**Problem requirements**
List each line of the data that holds the word "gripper".

**Exercise data**
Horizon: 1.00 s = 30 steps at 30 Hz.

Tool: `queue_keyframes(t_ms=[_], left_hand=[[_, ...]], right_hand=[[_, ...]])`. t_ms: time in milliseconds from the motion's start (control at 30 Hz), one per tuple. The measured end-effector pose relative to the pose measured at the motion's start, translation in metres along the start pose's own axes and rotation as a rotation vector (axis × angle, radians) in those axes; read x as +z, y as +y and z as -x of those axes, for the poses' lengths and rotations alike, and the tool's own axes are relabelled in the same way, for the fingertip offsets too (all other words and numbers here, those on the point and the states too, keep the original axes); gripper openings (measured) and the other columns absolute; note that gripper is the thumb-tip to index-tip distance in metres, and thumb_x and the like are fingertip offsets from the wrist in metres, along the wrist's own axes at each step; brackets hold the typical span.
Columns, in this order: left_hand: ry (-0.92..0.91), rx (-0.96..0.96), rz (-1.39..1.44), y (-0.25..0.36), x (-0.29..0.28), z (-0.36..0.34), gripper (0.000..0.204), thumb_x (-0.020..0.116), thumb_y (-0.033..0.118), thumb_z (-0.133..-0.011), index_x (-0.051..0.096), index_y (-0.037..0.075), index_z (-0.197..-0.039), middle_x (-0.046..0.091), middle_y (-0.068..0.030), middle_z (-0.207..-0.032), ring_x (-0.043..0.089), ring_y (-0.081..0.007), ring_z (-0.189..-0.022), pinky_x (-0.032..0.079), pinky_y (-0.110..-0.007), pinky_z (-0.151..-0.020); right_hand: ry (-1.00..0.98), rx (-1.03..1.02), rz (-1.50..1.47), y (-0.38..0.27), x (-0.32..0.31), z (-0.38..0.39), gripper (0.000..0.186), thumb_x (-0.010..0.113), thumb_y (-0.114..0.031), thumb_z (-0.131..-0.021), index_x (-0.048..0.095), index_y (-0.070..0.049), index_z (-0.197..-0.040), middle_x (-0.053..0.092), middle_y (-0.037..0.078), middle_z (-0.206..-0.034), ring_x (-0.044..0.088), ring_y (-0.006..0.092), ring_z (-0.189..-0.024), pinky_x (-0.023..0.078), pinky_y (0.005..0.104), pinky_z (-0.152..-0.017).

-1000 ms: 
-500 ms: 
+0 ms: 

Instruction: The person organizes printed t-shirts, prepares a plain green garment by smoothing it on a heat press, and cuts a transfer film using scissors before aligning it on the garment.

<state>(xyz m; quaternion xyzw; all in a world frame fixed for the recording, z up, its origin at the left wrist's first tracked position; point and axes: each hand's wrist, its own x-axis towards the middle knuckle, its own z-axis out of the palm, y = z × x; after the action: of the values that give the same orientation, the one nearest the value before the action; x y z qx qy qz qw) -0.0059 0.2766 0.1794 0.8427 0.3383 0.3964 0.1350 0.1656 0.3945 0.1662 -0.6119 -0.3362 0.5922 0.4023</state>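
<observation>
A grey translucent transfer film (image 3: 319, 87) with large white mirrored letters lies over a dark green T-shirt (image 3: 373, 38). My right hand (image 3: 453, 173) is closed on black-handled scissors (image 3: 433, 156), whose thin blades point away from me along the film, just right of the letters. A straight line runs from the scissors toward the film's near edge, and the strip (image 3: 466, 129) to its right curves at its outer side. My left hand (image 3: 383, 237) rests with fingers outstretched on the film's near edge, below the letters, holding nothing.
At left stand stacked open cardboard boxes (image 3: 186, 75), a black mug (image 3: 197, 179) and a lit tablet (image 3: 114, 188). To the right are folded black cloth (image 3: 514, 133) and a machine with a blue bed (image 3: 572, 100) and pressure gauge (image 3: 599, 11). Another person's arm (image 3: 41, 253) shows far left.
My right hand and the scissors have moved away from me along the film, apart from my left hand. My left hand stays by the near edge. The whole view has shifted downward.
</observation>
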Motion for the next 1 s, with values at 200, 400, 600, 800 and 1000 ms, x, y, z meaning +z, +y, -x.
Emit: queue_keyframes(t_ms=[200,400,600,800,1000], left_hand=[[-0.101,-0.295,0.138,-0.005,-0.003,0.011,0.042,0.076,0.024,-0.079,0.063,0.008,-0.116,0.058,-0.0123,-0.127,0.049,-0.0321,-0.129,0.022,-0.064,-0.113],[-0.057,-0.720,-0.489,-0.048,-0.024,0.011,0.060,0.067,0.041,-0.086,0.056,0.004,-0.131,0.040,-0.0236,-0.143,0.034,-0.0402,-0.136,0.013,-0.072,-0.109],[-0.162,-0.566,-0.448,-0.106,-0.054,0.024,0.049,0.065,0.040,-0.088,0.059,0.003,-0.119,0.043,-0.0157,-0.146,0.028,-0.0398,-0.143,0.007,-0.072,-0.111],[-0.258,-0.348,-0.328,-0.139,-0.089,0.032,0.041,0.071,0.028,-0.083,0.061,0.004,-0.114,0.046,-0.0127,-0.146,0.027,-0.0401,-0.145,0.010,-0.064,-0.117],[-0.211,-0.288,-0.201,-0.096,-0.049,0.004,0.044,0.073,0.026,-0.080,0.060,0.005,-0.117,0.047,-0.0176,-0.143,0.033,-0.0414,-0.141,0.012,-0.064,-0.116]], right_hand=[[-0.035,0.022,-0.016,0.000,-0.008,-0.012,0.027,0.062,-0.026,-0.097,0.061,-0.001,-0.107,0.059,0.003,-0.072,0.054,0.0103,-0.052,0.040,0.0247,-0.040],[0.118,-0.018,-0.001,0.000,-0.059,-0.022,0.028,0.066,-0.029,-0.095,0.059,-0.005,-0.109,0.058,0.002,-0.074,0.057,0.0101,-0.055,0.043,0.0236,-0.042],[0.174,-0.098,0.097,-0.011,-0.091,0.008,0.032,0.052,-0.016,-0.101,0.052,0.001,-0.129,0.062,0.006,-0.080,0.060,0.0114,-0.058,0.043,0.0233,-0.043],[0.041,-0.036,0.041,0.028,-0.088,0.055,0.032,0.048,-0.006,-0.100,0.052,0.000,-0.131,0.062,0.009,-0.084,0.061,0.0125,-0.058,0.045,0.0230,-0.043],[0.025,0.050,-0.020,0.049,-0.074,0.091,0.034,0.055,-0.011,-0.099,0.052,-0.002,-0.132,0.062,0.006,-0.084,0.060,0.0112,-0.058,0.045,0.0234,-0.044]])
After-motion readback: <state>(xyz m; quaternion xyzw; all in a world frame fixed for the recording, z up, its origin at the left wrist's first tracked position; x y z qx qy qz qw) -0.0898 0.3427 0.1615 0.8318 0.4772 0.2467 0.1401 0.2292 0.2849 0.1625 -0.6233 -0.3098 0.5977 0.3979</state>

**Completed exercise**
Tool: `queue_keyframes(t_ms=[_], left_hand=[[_, ...]], right_hand=[[_, ...]])`. t_ms: time in milliseconds from the motion's start (control at 30 Hz), one per tuple. The measured end-effector pose relative to the pose measured at the motion's start, translation in metres along the start pose's own axes and rotation as a rotation vector (axis × angle, radians) in those axes; read x as +z, y as +y and z as -x of those axes, for the poses' lengths and rotations alike, and the tool's own axes are relabelled in the same way, for the fingertip offsets too (all other words and numbers here, those on the point and the states too, keep the original axes); gripper openings (measured) and the other columns absolute; note that gripper is the thumb-tip to index-tip distance in metres, and thumb_x and the like are fingertip offsets from the wrist in metres, along the wrist's own axes at each step; brackets hold the typical span.
Columns, in this order: left_hand: ry (-0.92..0.91), rx (-0.96..0.96), rz (-1.39..1.44), y (-0.25..0.36), x (-0.29..0.28), z (-0.36..0.34), gripper (0.000..0.204), thumb_x (-0.020..0.116), thumb_y (-0.033..0.118), thumb_z (-0.133..-0.011), index_x (-0.051..0.096), index_y (-0.037..0.075), index_z (-0.197..-0.039), middle_x (-0.046..0.091), middle_y (-0.068..0.030), middle_z (-0.207..-0.032), ring_x (-0.043..0.089), ring_y (-0.081..0.007), ring_z (-0.189..-0.022), pinky_x (-0.032..0.079), pinky_y (-0.110..-0.007), pinky_z (-0.151..-0.020); right_hand: ry (-1.00..0.98), rx (-1.03..1.02), rz (-1.50..1.47), y (-0.38..0.27), x (-0.32..0.31), z (-0.38..0.39), gripper (0.000..0.186), thumb_x (-0.010..0.113), thumb_y (-0.114..0.031), thumb_z (-0.131..-0.021), index_x (-0.048..0.095), index_y (-0.070..0.049), index_z (-0.197..-0.040), middle_x (-0.053..0.092), middle_y (-0.037..0.078), middle_z (-0.206..-0.034), ring_x (-0.044..0.088), ring_y (-0.006..0.092), ring_z (-0.189..-0.024), pinky_x (-0.023..0.078), pinky_y (0.005..0.104), pinky_z (-0.152..-0.017).

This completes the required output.